Ia berharap Bawaslu, Kepolisian dan aparat penegak hukum lainnya dapat bekerja maksimal terhadap penegakan hukum dalam Pilpres 9 Juli mendatang. Ia juga meminta pemetaan sejumlah daerah yang terindikasi rawan terjadinya pelanggaran masif dalam Pilpres mendatang.
 
“Itu dipetakan, diantisipasi, jadi dari waktu ke waktu ada penyempurnaan, titik lemah mana yang diidentifikasi dan dilakukan pencegahan,” ujarnya.

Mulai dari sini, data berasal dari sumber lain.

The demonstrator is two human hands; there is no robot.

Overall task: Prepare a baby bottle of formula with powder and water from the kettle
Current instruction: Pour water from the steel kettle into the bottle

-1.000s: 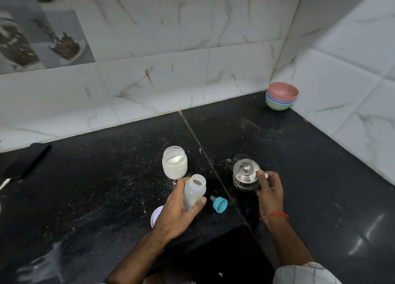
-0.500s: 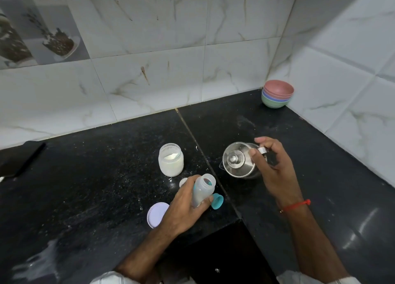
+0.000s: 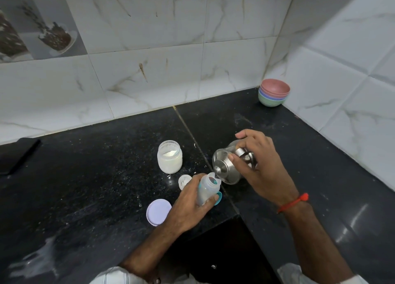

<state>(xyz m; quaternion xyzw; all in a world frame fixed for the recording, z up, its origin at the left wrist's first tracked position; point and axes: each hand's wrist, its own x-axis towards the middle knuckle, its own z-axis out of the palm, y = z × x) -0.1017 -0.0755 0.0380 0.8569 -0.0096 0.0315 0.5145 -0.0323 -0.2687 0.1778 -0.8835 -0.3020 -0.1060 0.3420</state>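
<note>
Presently your left hand (image 3: 188, 206) has its fingers clamped round the bottle (image 3: 206, 189), held tilted above the table (image 3: 85, 177): light, smooth plastic, so grip mid-body. Beyond, your right hand's (image 3: 263, 166) fingers are wrapped on the kettle (image 3: 226, 166) handle; heavier, rigid steel, possibly hot. No readable labels.

A thin red thread bracelet (image 3: 294, 202) is worn at the right wrist. Pale, light-coloured sleeves (image 3: 115, 276) are seen at the near edge, and both forearms are left bare.
</note>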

Sebagaimana diketahui sedang diajukan uji materi Pasal 159 ayat (1) UU Pilpres ke Mahkamah Konstitusi. Pihak yang mengajukan adalah Forum Pengacara Konstitusi, Perkumpulan untuk Pemilu dan Demokrasi (Perludem) dan dua advokat atas nama Sunggul Hamonangan dan Haposan Situmorang.
 
Mereka meminta tafsir atas syarat sebaran perolehan suara dua puluh persen dari setengah jumlah provinsi di Indonesia dalam Pasal 159 ayat (1) UU Pilpres demi kepastian hukum. Pasal 159 ayat (1) UU Pilpres dinyatakan bertentangan dengan UUD 1945 dan tidak memiliki hukum mengikat sepanjang tidak dimaknai bahwa pasangan calon dimaksud lebih dari dua pasangan calon.